Quality. GPT-3 often generates confident but incorrect text. The art generated by DALL-E 2 and similar algorithms is not yet suitable for commercial use. 

Continuity. GPT-3 doesn’t retain context from one request to another. Finding a prompt template that works consistently (given varying input) is difficult. Generating a sequence of images with DALL-E that contain the same subject is currently impossible.

Defensibility. It’s hard to build a defensible business model on top of a 3rd party API, or an open-source model.

Cost. Foundation models are trained on huge amounts of data, with huge numbers of parameters. So, replicating the model is probably impossible for a startup. Depending on the prompts and number of calls your solutions require, using an API for someone else’s model may be cost-prohibitive.

These hurdles can be summarized simply as “timing.” Applying new technology at the right moment in the right markets is a huge challenge, but one we love. Here are some of the ideas we’ve tried, our results, and links to interesting related products. If you’re interested in founding a startup to address problems like these, please send us an email at hello@psl.com.

Generating Photos

Advertisers want to show a diverse set of faces in their advertisements and stock photography. It’s reasonable to expect viewers will click more ads if the people in the ads look like them. Generating faces will soon be more cost-effective than expensive real-life photo shoots. Inspired by “this person does not exist,” we invented a novel way to navigate the space of all possible photos based on the desired age, gender, and expression dimensions. We did this work in 2019, based on an AI pipeline called StyleGAN, a year before DALL-E 1 was released. We called it Ganvatar and ran a trial with some alpha partners generating and testing ad variations. 

Ganvatar prototype
Demonstration images (not used by advertiser)

What we learned is that it’s very difficult to disrupt advertisers’ existing high-touch processes. We could adjust the age, race, and gender of a single face in a photo, but we didn’t have a method to control lighting, setting, etc. According to advertisers, the quality of the images we were generating was not good enough yet.

Interesting applications

Generating Text

GPT-3 can increase the efficiency of human writers. Business writers can answer more questions, and marketers get better exposure in Google when they remix their existing content. 
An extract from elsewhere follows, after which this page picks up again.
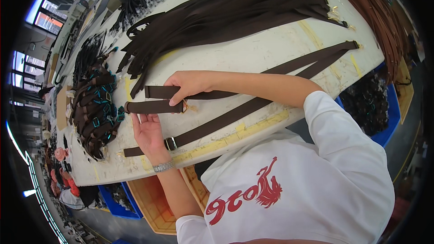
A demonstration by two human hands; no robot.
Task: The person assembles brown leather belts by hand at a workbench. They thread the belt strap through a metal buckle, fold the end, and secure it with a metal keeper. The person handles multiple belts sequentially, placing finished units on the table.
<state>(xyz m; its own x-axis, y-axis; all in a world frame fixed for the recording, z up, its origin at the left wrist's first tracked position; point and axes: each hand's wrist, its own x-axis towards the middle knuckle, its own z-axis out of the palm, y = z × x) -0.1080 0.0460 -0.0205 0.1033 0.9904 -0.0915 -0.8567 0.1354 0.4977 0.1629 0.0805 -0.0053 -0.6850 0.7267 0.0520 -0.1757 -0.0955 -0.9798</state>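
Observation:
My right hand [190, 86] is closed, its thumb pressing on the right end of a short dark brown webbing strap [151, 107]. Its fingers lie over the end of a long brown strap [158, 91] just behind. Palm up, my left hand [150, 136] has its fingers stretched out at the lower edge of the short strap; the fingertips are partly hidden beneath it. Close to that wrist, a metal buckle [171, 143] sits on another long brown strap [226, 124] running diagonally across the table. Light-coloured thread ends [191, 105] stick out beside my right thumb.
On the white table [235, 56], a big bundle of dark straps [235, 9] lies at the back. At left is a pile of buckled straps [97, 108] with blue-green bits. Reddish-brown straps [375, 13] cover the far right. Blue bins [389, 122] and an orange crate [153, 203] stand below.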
In 2021, we created a Blog Post Creator called Writespeed. We were a bit too early. At the time, OpenAI was rolling it out slowly and frowned upon using GPT-3 for blog posts (out of concern for fake, inappropriate, or spam content). The cost of GPT-3 API calls was also high at that time, but pricing has now come down. Quality again was a concern, but also differentiation - given the dependency on OpenAI. The scope of what GPT-3 could write is limited. Any solution based on these technologies today still requires a large amount of editing by the human user.  Lastly, we also had a limited pipeline of prospective CEOs. 

Our WriteSpeed prototype

The WriteSpeed project turned us onto the emerging field of “prompt engineering.” You can think of GPT-3 as the ultimate auto-complete. The prompt (or text pre-amble) input is critical. GPT-3 is a very flexible machine, if you’re creative with what you ask it to do. For example, we’ve begun to use it as a generalized text-summarization engine inside our other tools. It’s also a powerful common sense, fuzzy logic, and simple reasoning engine. 
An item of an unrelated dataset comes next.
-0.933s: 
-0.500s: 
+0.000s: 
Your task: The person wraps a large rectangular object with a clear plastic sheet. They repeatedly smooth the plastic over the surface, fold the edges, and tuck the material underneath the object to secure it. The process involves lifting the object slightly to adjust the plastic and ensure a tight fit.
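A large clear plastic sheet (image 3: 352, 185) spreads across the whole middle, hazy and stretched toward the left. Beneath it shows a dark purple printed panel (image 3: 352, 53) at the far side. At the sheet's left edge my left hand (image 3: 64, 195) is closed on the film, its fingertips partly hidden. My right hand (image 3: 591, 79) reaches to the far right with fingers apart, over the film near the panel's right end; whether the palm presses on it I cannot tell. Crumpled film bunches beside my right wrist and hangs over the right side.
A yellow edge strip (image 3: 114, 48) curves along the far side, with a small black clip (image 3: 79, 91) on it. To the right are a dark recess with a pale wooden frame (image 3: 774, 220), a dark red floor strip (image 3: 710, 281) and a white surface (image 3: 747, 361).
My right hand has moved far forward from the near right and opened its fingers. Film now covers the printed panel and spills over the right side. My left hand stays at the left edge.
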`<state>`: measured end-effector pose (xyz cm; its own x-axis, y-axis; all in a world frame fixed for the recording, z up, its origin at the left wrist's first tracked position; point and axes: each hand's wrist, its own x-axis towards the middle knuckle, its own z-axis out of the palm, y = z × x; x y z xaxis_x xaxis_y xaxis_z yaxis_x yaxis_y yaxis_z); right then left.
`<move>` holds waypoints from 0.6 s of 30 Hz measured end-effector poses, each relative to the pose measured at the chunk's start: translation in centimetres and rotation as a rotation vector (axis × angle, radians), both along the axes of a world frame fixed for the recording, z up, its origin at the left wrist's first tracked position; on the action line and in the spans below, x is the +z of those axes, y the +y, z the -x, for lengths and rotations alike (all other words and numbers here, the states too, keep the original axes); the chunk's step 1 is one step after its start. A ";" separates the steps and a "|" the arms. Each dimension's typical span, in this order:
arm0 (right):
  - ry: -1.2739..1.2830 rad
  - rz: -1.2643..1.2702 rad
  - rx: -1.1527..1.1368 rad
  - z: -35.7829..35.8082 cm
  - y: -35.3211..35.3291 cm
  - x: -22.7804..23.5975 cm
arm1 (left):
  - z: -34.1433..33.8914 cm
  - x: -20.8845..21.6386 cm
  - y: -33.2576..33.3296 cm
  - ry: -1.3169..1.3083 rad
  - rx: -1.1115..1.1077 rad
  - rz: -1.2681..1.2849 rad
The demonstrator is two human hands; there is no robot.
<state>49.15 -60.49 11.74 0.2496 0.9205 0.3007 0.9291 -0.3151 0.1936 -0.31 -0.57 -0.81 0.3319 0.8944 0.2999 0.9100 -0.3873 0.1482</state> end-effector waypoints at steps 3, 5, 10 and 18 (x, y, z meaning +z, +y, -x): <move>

However, keeping GPT “focused” for an unstructured blog post was very difficult. For example, we could use it to write "top 5 reasons to get a dog during the pandemic" but we couldn't write "Why we think the housing market will stagnate in 2023." It’s worth noting that the data set GPT-3 was trained on was before the pandemic, so it knows nothing about Covid-19 for example. More specific topics require more interaction by the human writer, or information extraction from the web, in addition to careful construction of fragile prompts.

We also tried writing fiction from children’s books to romance novels. Here we ran into the character continuity issue (characters change from one request to the next), and also OpenAI blocking certain types of content requests. 
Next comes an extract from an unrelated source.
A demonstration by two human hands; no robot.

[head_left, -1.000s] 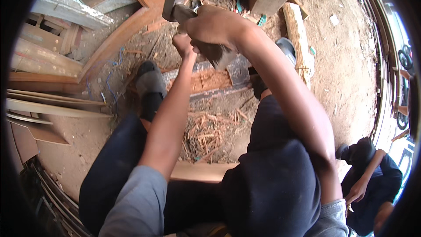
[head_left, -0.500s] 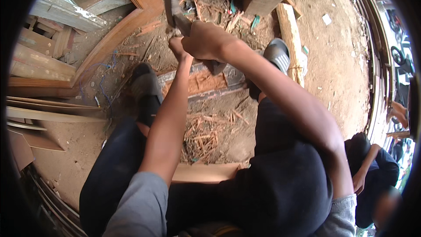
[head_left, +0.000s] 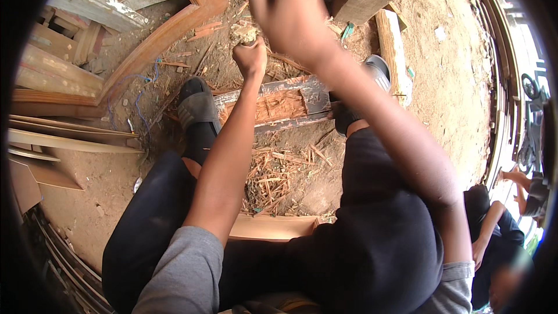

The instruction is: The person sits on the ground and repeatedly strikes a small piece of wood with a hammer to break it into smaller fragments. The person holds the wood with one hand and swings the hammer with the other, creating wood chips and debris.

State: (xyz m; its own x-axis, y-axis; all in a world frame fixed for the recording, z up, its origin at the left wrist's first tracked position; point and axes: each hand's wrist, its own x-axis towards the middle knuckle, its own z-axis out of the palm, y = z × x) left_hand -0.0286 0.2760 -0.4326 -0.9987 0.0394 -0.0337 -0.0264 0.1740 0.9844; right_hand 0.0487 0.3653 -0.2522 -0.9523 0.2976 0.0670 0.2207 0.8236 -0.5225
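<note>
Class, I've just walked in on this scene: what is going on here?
A person sits over a weathered wooden beam lying on the dirt, a sandalled foot at each end. The left hand is fisted just above the beam's chipped, splintered middle. The right hand is raised high, gripping a tool that is mostly out of frame. Wood chips litter the ground below.

A: Right hand (head_left: 289, 9) blurred; tool in its grip cut off by top edge, kind unclear.
B: Left hand (head_left: 251, 58) fisted, contents hidden. Plank (head_left: 293, 103) ends covered by shoes; right forearm crosses it
</note>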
We discovered interesting capabilities with taking loose text and summarizing it into a structured form. For example, we were working on providing a free-text interface to a legacy form application. With a prompt such as

Given the following transcribed text from a user:

"I’m a service engineer working on an ALPHA-30 system. 
It has a broken BETA-40, and needs a new one. 
I’ve ordered it and it should arrive on Halloween."

Parse the above and return it in this format:

Damaged machine: ${Machine Name}
Replacement Part: ${Part Name}
Part Ordered: ${Yes/No}
Delivery Date: ${MM/DD/YYYY

GPT-3 would respond with:

Damaged machine: ALPHA-30
Replacement Part: BETA-40
Part Ordered: Yes
Delivery Date: 10/31/2022

This structured information can then be used to programmatically fill out a form.

We’ve even used GPT-3 to answer the question “Does person X live in Seattle?” An internal tool of ours does a Google Search via the Programmable Search API. It then feeds the Google results links and summaries into GPT-3 and asks it to summarize where the person lives. So, while Large Language Model algorithms are not a replacement for humans yet, they have amazing flexibility as a generalized Natural Language Processing engine.

Current state of the art

  • https://www.jasper.ai/ (recent $125 million round) and copy.ai  have taken up the mantle for writing (“create amazing blog posts”).
  • lex.page provides a simple Google Docs like interface with GPT-3 auto-complete
  • AI Dungeon lets you create and play your own text based adventure games (with the details of the world left to AI to generate).
  • https://beta.character.ai/ is the state of the art chatbot, created by two of the creators of Google’s LaMDA.

Generating Code

The nature of programming is changing. Just like writing, with the help of foundational models trained on code, programmers will soon be training and guiding processes into existence rather than coding specific rules to handle every condition. 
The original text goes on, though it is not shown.